I cannot say why she touched me in a way that none of the others ever had. Maybe each sad, plundered body was a stepping-stone to my desensitised heart and she was the last stone – the one that finally allowed me to see what I've become. Or maybe in my corrupted heart, knowing I was going to be canned, I saw her as currency.  

It would be easy if I moved fast. No-one had ever done it before and there were no security precautions. Why would anyone run away from safety into the nightmare world outside? I was filled with a terrible urgency, but I worked methodically to put the pieces into place. First, I phoned down to the school and asked if Jake could join me in the staff cafeteria for lunch for my birthday. This was the plan if his status ever became known. I had told him that if he was invited up for a birthday lunch it meant they were onto us. 

While I waited for him to arrive, I prepared three steri-suits and crammed three medipacks with drugs, nutri-gels, protek-suits and boots and other supplies.
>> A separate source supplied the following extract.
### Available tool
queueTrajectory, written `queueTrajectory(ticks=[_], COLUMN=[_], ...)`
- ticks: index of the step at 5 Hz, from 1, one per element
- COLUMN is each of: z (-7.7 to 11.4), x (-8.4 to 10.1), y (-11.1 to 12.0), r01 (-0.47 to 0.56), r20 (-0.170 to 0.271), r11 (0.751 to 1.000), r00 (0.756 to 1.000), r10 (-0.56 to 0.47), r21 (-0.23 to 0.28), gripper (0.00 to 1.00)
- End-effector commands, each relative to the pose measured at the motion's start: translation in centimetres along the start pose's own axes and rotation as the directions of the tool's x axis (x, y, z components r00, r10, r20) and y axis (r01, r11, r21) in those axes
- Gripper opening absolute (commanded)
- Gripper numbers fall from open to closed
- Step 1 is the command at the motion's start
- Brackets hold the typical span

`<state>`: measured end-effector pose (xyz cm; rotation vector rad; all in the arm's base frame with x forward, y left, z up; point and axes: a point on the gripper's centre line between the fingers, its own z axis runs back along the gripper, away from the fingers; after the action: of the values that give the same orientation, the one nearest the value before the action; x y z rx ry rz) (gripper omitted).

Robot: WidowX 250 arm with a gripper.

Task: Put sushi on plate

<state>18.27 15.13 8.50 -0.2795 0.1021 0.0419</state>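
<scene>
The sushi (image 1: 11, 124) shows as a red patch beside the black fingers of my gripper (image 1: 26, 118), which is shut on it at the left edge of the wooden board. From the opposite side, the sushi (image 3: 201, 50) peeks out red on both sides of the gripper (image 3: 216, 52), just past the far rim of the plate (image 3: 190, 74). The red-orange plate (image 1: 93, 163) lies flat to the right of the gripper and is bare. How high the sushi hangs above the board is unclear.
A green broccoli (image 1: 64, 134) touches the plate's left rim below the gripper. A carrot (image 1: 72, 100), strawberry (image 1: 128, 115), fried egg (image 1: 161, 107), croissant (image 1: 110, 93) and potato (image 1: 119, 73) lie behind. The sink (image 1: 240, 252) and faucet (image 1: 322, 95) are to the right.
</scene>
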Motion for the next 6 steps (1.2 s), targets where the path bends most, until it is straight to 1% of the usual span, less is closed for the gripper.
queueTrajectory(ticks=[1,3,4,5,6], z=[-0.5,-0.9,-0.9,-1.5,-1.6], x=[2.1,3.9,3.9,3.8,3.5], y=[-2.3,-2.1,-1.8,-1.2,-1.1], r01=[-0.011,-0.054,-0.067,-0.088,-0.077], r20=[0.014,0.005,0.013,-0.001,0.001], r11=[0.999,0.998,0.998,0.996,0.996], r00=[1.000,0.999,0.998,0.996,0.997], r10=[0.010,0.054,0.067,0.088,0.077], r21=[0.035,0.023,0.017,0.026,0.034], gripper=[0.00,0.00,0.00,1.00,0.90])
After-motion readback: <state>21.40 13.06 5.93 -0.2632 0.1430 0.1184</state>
Into another, I placed the gun I kept hidden in my locker. 

Jake arrived, looking remarkably calm. I explained the situation and to my surprise, he did not argue. The steri-suit was too big for him, but we managed to make it look reasonably normal. When we went into the isolation room the girl looked terrified until she realized it was me. I explained we had to leave. She shook her head. She wanted to stay, where it was safe, warm and clean and there was food. I left it to Jake to explain to her the price she would pay for her few months of comfort. His graphic descriptions and her own knowledge of the sick world outside ensured that it did not take too long to convince her. We dressed her in the third, smallest steri-suit, turned the lights down in the room and closed the blinds. I locked the door using a different code. It would take them a while to override it and every minute was vital. I knew Robinson’s codes and entered a request for exit approval. If the system connected the request with a grounded crew I was in trouble, but it didn’t, and a message flashed back that exit was approved. I knew that no-one would ever be able to take this escape route again. 

We took the parameds’ lift to the ambulance bay and got into Robinson’s vehicle. I instructed the girl to lie down in the back and told Jake to sit up tall. No-one tried to stop us when I drove it to the main doors because the guards thought it was a routine patrol. They even saluted and took little notice of the occupants of the vehicle. We all stared straight ahead as the huge steel inner doors opened. I drove through and we waited for the doors to close behind us. The alarm that signaled the opening of the outer doors went off and I heard Jake’s sharp intake of breath. I reassured him and glanced over my shoulder at the girl. I could not see her face through the helmet, but I could tell she was terrified. It seemed to take forever but finally the huge outer doors opened and, for the first time in twenty years, I saw the outside world. The ambulance rolled out of the bay and into the weak sunshine and whatever future we three would find.